Copy every line of the records below that holds the word "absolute".

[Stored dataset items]
══════════

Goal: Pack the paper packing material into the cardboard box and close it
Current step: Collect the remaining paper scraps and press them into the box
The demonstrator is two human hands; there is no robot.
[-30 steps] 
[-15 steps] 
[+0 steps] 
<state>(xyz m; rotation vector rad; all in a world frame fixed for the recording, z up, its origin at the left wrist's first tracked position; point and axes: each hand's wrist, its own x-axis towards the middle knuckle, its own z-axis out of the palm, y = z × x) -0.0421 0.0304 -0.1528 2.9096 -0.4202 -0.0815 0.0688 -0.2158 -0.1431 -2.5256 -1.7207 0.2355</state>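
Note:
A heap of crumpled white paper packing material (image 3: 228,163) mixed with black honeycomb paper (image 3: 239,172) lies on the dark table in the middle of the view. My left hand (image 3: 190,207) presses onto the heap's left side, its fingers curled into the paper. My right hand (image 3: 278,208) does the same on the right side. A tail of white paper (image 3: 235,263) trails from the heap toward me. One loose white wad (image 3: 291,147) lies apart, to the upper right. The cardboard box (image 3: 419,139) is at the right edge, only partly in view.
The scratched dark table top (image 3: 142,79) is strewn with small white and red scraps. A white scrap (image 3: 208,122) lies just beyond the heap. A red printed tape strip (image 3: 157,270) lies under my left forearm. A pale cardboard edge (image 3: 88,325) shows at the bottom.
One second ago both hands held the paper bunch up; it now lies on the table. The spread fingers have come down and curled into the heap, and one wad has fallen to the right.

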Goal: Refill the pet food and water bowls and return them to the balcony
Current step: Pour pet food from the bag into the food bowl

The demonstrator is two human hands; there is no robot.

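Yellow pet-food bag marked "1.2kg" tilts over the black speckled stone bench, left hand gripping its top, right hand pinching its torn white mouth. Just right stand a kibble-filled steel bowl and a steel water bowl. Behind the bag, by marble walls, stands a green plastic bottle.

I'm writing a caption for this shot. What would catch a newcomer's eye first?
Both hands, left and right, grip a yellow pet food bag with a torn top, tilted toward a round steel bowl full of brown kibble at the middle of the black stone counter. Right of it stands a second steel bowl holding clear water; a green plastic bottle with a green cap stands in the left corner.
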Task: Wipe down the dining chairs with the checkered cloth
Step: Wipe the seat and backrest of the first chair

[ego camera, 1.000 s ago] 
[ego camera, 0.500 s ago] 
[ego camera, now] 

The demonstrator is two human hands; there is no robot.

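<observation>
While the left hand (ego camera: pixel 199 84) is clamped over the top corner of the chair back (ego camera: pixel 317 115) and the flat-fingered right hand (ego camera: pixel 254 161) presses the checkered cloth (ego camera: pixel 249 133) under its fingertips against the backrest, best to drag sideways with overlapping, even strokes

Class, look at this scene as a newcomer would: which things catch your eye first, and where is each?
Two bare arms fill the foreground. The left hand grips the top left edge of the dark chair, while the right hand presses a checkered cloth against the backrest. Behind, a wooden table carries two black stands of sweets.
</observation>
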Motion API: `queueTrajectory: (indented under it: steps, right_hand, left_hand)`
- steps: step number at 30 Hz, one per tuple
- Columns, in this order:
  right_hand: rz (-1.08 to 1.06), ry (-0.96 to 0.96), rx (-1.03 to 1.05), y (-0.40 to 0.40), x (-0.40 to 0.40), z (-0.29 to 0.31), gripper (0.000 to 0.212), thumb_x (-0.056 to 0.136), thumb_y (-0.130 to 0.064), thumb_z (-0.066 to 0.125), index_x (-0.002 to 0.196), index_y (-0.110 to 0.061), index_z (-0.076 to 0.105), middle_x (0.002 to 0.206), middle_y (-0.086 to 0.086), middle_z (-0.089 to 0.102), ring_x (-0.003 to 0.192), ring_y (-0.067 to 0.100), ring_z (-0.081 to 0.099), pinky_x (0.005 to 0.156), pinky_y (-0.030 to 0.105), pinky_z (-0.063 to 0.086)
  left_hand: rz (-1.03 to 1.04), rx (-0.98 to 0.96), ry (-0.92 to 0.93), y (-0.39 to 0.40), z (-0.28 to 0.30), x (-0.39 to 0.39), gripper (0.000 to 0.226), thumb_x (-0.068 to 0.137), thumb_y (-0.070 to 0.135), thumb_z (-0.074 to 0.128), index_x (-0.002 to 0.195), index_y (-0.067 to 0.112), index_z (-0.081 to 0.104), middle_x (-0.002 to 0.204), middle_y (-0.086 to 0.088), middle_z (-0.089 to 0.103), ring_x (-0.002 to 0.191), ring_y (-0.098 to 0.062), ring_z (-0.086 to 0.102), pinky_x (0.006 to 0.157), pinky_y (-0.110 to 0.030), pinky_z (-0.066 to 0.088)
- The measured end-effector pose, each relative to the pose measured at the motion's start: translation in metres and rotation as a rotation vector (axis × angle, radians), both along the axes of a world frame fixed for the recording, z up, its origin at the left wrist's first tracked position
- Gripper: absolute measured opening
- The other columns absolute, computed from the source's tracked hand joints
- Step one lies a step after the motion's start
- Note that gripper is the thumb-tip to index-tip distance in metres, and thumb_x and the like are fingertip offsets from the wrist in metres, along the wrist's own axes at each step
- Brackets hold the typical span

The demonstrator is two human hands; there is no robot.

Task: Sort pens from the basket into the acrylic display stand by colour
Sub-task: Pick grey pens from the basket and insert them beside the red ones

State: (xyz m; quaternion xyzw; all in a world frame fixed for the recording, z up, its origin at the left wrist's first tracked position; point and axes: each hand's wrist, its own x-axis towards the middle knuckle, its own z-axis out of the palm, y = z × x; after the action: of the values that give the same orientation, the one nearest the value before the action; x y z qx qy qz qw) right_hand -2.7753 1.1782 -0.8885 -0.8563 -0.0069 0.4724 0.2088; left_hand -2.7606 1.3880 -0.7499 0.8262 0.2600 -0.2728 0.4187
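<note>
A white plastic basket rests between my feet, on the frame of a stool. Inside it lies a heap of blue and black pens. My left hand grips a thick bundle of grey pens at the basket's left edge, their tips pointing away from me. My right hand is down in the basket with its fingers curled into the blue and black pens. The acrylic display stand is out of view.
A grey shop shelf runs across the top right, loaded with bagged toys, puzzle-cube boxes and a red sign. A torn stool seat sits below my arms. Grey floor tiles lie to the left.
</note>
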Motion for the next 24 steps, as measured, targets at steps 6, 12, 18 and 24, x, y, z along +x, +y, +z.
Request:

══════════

ANSWER SPACE:
- Gripper: absolute measured opening
- The other columns absolute, computed from the source's tracked hand joints

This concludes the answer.